→ **Task description**
Beginning with the opening line, set down each line of the material below exactly, stopping once the line with "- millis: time" is done.

→ **Information shown**
»»

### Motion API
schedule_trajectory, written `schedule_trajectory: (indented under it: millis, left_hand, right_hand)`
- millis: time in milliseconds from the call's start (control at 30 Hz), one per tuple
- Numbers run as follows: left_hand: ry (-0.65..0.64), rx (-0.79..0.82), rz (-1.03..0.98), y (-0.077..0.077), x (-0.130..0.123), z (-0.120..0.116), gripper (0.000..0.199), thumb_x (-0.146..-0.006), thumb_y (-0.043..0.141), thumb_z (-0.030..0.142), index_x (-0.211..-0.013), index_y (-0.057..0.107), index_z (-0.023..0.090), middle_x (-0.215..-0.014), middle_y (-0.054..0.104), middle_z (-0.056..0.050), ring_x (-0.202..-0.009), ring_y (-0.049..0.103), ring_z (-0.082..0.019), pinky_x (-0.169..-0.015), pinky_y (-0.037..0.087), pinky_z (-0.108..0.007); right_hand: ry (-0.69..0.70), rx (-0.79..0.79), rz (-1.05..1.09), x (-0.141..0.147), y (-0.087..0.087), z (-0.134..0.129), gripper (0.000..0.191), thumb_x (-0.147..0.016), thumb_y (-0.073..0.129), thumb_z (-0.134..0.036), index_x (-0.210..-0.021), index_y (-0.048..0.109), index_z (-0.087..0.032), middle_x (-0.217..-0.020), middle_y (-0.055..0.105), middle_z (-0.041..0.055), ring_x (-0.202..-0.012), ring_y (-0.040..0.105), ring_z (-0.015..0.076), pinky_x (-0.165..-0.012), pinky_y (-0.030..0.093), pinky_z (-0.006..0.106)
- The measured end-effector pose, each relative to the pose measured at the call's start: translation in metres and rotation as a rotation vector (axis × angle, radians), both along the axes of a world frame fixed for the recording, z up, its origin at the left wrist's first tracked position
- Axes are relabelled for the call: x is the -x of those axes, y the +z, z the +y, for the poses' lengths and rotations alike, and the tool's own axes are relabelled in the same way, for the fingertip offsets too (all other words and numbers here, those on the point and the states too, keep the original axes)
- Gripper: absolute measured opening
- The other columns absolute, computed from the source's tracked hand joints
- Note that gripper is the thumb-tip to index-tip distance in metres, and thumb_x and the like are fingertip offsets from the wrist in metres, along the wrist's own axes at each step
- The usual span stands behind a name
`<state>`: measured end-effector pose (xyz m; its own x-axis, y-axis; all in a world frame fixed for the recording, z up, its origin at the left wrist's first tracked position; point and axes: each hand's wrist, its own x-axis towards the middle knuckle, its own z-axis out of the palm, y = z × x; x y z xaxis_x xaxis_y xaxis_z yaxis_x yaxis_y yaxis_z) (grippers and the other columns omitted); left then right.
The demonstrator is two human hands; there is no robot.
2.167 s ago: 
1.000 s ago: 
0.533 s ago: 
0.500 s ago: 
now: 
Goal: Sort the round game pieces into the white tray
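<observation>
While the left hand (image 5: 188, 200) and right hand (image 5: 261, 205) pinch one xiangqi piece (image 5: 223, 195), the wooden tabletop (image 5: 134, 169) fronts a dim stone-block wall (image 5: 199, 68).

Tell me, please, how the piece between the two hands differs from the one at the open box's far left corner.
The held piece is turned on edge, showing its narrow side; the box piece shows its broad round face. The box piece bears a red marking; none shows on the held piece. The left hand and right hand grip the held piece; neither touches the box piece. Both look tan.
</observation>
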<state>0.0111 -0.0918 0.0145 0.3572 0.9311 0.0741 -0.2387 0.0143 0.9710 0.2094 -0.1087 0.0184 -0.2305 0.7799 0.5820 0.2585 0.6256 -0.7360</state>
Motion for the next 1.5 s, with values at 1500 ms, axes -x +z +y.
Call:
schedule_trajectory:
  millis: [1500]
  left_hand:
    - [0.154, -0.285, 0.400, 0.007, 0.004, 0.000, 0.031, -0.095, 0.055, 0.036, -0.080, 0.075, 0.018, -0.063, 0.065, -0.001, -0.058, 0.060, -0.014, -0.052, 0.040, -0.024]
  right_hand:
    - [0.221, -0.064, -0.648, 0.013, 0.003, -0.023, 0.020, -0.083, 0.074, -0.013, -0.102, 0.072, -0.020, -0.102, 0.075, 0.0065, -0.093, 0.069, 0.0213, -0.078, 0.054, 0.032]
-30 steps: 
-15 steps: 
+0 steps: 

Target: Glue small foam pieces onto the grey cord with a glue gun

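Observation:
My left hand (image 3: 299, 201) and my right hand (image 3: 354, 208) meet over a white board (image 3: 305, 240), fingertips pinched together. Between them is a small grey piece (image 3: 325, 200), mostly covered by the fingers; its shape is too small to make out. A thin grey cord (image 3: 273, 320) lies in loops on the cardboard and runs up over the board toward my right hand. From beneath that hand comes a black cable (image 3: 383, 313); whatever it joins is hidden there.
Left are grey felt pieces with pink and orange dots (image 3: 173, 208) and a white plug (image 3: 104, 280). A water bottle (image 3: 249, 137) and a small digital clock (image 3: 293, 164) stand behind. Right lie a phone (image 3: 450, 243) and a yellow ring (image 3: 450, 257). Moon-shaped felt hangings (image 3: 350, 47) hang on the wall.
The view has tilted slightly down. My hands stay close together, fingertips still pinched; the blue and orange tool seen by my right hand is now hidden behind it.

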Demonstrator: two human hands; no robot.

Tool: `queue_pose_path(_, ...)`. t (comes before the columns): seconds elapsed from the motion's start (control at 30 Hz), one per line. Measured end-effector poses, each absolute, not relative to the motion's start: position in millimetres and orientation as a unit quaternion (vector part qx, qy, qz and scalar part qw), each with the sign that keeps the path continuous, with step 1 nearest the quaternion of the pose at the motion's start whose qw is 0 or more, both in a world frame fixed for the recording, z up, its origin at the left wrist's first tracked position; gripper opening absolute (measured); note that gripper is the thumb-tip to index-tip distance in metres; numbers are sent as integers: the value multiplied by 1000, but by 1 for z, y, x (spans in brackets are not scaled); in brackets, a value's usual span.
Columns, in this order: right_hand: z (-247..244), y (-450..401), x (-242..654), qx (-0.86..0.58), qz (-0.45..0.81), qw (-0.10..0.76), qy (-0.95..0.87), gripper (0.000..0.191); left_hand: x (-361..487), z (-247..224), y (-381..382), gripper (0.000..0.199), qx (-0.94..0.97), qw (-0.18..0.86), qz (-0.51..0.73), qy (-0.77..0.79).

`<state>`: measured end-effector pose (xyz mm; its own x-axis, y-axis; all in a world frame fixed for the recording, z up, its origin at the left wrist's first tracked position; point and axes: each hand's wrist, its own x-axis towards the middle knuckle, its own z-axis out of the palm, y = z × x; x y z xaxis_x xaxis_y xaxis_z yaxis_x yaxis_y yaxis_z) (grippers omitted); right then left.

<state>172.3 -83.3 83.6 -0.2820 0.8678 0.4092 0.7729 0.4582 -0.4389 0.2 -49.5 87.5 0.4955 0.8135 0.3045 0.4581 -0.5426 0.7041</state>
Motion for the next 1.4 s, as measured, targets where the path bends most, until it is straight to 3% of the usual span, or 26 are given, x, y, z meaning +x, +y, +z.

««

→ **Task answer**
### Motion API
schedule_trajectory, written `schedule_trajectory: (indented under it: millis, left_hand, right_hand)`
- millis: time in milliseconds from the call's start (control at 30 Hz), one per tuple

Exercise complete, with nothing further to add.